◆ **DIRECTIONS FOR THIS TASK**
Copy every line of the listing exactly.
===
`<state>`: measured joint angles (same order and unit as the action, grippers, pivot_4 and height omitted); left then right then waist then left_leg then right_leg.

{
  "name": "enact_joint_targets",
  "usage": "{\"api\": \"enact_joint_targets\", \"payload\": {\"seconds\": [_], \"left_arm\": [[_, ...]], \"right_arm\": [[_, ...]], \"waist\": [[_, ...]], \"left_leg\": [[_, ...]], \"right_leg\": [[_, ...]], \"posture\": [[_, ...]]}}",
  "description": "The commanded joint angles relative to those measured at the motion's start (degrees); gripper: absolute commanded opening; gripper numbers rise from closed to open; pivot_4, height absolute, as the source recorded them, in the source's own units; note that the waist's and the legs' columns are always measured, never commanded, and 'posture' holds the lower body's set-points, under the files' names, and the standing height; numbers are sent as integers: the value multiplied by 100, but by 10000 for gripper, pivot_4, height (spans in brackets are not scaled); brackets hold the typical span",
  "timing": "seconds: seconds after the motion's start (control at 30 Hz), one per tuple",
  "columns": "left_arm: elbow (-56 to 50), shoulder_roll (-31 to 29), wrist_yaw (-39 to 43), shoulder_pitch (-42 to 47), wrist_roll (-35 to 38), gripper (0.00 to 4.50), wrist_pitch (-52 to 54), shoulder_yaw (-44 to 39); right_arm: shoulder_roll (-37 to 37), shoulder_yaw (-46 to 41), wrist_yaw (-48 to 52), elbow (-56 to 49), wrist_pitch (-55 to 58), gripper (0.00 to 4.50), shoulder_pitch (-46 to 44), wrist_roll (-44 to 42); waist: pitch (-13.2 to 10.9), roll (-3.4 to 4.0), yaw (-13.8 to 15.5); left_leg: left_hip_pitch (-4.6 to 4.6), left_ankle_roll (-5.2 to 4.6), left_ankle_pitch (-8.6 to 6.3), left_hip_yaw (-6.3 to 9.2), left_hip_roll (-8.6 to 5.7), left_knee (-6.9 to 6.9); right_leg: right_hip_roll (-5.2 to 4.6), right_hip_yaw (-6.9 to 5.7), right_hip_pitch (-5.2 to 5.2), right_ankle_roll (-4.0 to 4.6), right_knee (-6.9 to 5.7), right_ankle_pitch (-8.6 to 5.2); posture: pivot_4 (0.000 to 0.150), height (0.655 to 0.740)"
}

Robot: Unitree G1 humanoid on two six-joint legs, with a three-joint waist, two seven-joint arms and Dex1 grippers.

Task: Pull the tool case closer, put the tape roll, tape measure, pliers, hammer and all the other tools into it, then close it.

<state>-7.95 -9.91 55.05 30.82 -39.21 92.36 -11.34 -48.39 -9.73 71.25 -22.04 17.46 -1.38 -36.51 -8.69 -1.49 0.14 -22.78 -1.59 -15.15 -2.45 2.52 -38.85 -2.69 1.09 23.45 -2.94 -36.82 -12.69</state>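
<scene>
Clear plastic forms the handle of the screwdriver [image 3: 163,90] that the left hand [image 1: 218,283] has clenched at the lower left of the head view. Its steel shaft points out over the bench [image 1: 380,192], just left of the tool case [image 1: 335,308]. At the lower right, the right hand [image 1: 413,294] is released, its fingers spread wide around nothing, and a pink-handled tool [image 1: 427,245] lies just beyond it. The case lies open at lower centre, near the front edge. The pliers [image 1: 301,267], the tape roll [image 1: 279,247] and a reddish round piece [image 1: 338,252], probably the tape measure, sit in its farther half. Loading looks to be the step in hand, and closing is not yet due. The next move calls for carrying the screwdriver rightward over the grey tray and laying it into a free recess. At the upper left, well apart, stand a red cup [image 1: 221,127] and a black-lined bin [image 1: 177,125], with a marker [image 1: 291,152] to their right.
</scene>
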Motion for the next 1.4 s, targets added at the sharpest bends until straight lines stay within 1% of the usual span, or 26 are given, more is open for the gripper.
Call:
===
◆ **WRITTEN ANSWER**
`<state>`: measured joint angles (same order and unit as the action, grippers, pivot_4 and height omitted); left then right then waist then left_leg then right_leg.

{
  "name": "enact_joint_targets",
  "usage": "{\"api\": \"enact_joint_targets\", \"payload\": {\"seconds\": [_], \"left_arm\": [[_, ...]], \"right_arm\": [[_, ...]], \"waist\": [[_, ...]], \"left_leg\": [[_, ...]], \"right_leg\": [[_, ...]], \"posture\": [[_, ...]]}}",
  "description": "The commanded joint angles relative to those measured at the motion's start (degrees); gripper: absolute commanded opening; gripper numbers rise from closed to open; pivot_4, height absolute, as the source recorded them, in the source's own units; note that the waist's and the legs' columns are always measured, never commanded, and 'posture' holds the lower body's set-points, under the files' names, and the standing height; numbers are sent as integers: the value multiplied by 100, but by 10000 for gripper, pivot_4, height (spans in brackets are not scaled); brackets hold the typical span",
  "timing": "seconds: seconds after the motion's start (control at 30 Hz), one per tuple",
  "columns": "left_arm: elbow (-56 to 50), shoulder_roll (-31 to 29), wrist_yaw (-39 to 43), shoulder_pitch (-42 to 47), wrist_roll (-35 to 38), gripper (0.00 to 4.50), wrist_pitch (-52 to 54), shoulder_yaw (-44 to 39); right_arm: shoulder_roll (-37 to 37), shoulder_yaw (-46 to 41), wrist_yaw (-48 to 52), elbow (-56 to 49), wrist_pitch (-55 to 58), gripper (0.00 to 4.50), shoulder_pitch (-46 to 44), wrist_roll (-44 to 42); waist: pitch (-13.2 to 10.9), roll (-3.4 to 4.0), yaw (-13.8 to 15.5); left_leg: left_hip_pitch (-4.6 to 4.6), left_ankle_roll (-5.2 to 4.6), left_ankle_pitch (-8.6 to 6.3), left_hip_yaw (-6.3 to 9.2), left_hip_roll (-8.6 to 5.7), left_knee (-6.9 to 6.9); right_leg: right_hip_roll (-5.2 to 4.6), right_hip_yaw (-6.9 to 5.7), right_hip_pitch (-5.2 to 5.2), right_ankle_roll (-4.0 to 4.6), right_knee (-6.9 to 5.7), right_ankle_pitch (-8.6 to 5.2); posture: pivot_4 (0.000 to 0.150), height (0.655 to 0.740)"
}

Robot: Unitree G1 humanoid on two six-joint legs, with a three-joint waist, two seven-joint arms and Dex1 grippers.

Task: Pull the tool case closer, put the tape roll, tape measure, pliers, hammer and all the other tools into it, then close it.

<state>-7.95 -9.91 55.05 30.82 -39.21 92.36 -11.34 -48.39 -9.73 71.25 -22.04 17.46 -1.38 -36.51 -8.69 -1.49 0.14 -22.78 -1.59 -15.15 -2.45 2.52 -38.85 -2.69 1.09 23.45 -2.94 -36.82 -12.69</state>
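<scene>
Clear plastic forms the handle of the screwdriver [image 3: 163,90] that the left hand [image 1: 218,283] has clenched at the lower left of the head view. Its steel shaft points out over the bench [image 1: 380,192], just left of the tool case [image 1: 335,308]. At the lower right, the right hand [image 1: 413,294] is released, its fingers spread wide around nothing, and a pink-handled tool [image 1: 427,245] lies just beyond it. The case lies open at lower centre, near the front edge. The pliers [image 1: 301,267], the tape roll [image 1: 279,247] and a reddish round piece [image 1: 338,252], probably the tape measure, sit in its farther half. Loading looks to be the step in hand, and closing is not yet due. The next move calls for carrying the screwdriver rightward over the grey tray and laying it into a free recess. At the upper left, well apart, stand a red cup [image 1: 221,127] and a black-lined bin [image 1: 177,125], with a marker [image 1: 291,152] to their right.
</scene>
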Motion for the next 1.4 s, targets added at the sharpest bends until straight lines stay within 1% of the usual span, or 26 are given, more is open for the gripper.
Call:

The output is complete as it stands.